We had to put the brakes on more than once. Back in 2014 before I had employees at RPG LLC, I was overwhelmed with clients, and tried desperately to find people I could hire, but nobody had the skillset for this newly developing sub-industry. 

​I ​am very uncomfortable with debt, and our issues aren't really the kind you can spend your way into solving. Only time backed by effective longitudinal planning and effort could solve the issue.

So I ​had to create a long-term plan to build the workforce for this burgeoning industry from scratch. Along the way I've created much of our direct competition (unavoidable, but a good sign of healthy market demand, and there is plenty of work (and clients) to go around). 

I ​stopped taking on new clients and organizational partnerships (as much as I ​hated to), and began focusing on growing the training and the non-profit organization that included training the future workforce.
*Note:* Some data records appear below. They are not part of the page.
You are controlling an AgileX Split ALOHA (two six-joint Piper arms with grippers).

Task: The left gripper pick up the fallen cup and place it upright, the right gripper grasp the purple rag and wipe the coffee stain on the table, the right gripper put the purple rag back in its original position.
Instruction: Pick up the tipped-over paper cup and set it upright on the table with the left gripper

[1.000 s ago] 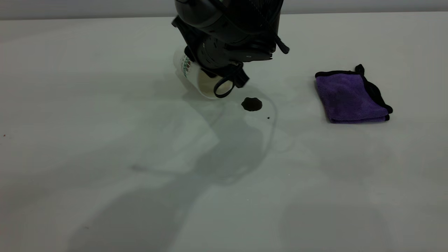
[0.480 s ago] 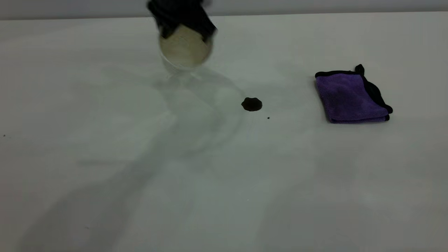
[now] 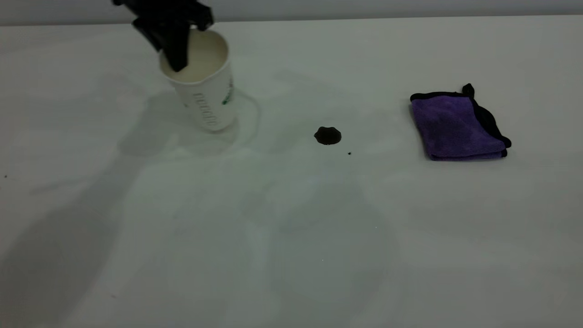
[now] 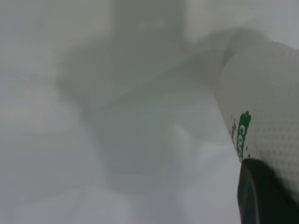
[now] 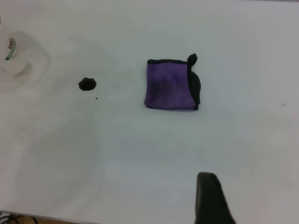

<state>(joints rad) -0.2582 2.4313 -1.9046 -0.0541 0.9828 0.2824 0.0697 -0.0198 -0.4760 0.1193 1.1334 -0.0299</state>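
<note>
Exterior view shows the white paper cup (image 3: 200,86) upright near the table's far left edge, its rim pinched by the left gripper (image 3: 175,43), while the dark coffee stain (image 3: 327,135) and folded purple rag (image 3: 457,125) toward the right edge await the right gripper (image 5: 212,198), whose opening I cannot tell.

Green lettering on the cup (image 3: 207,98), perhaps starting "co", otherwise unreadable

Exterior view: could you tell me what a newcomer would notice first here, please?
The left gripper grips the rim of a white cup, mouth up and slightly tilted, at the table's far left. A small dark coffee stain sits mid-table, and a folded purple rag lies untouched to its right.
</note>
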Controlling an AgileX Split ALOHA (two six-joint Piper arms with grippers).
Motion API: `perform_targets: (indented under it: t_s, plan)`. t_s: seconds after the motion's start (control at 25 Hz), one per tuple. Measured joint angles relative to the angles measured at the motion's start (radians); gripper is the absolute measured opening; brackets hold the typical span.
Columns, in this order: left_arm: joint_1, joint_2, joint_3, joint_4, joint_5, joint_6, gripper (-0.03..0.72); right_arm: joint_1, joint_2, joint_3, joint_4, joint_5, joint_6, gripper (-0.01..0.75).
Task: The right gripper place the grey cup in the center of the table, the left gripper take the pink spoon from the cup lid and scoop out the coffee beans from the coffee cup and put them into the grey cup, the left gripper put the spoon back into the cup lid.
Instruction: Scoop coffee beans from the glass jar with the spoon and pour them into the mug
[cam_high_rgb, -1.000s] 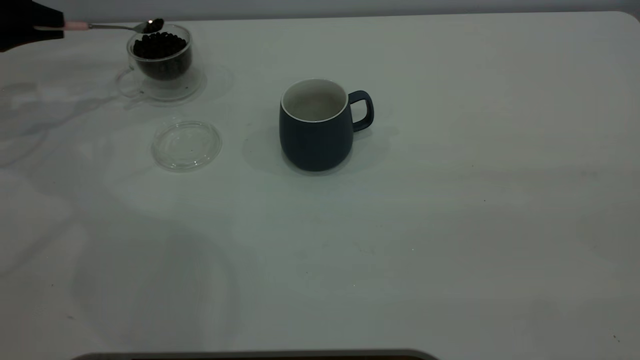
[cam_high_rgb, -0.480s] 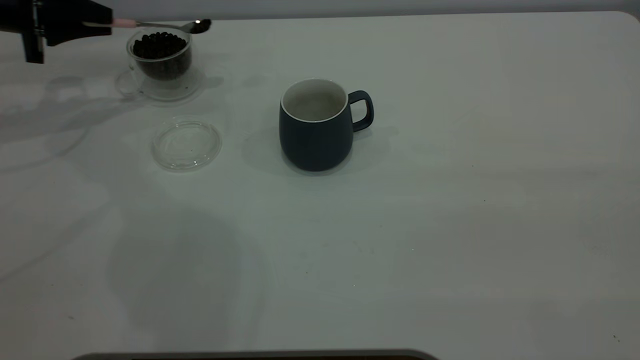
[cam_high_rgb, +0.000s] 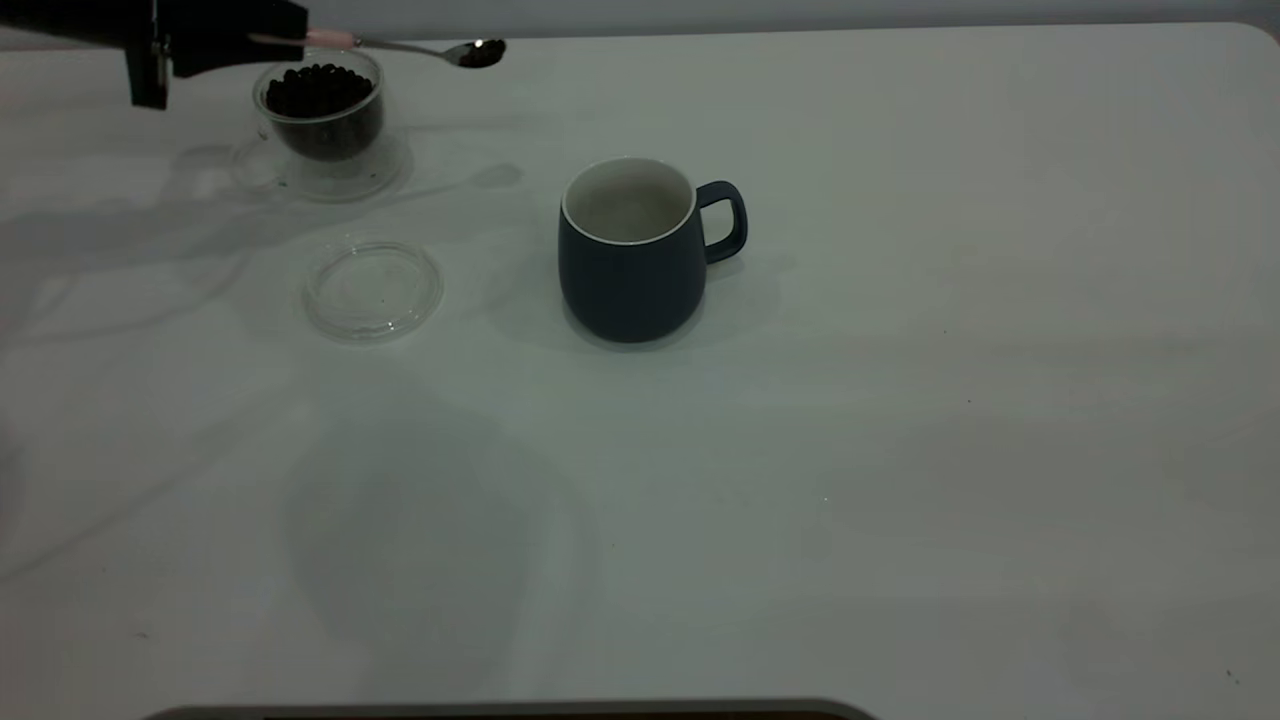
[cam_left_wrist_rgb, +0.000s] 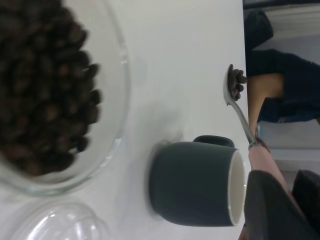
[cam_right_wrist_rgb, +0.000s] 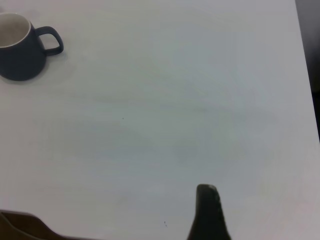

This is slowly, but definitely, paying off.  Though at the same time it is spinning up a _lot_ of potential competitors long-term (again, not necessarily a bad thing long-term).

The training materials continue to evolve, the online education platform, books, videos, publishing of training workbooks, have all been helping bit by bit.

I was able to hire my first few employees a few years ago, and this year we ​now have 6 employees with several more in the training queue.  We're trying to get to a minimum of 10 ASAP. (The non-profit is nearing the 200 volunteers mark across 6 continents, though activity varies wildly with volunteers of course).

On the non-profit side we were growing 300% year-after-year (albeit from very small micro numbers), we had to put the brakes on there as well, so at the end of 2020 the board put together a 1 year plan to solidify the foundation to handle such overwhelming demand. We shored up our infrastructure, documentation, processes, training, etc. 

We're almost ready, getting all the pieces in place, so that we'll be able in January to open back up the floodgates (at least partway) in 2022 at both the for-profit and non-profit organizations.

​We're in the middle of finding new and larger facilities here (we need a minimum 2k-4k sq ft warehouse our current 1750 sqft is packed to the ceiling), and we're once again expanding into other states (in addition to our national mobile facilities and our international online programs).

We're still very, very tiny, but we pack a lot of impact into what we do.​​

​I have still have clients that have been waiting for me (some now waiting 7 years!) to get all the pieces in place and to get to 10 employees to meet their needs. 

They want what only we can provide, and no one else can come close (they've tried and been sorely disappointed).  

​I don't know that I'd recommend this approach for most, because most folks are probably not trying to grow an entire industry from scratch, but perhaps some of these experiences might be useful for some entrepreneurs out there considering different options.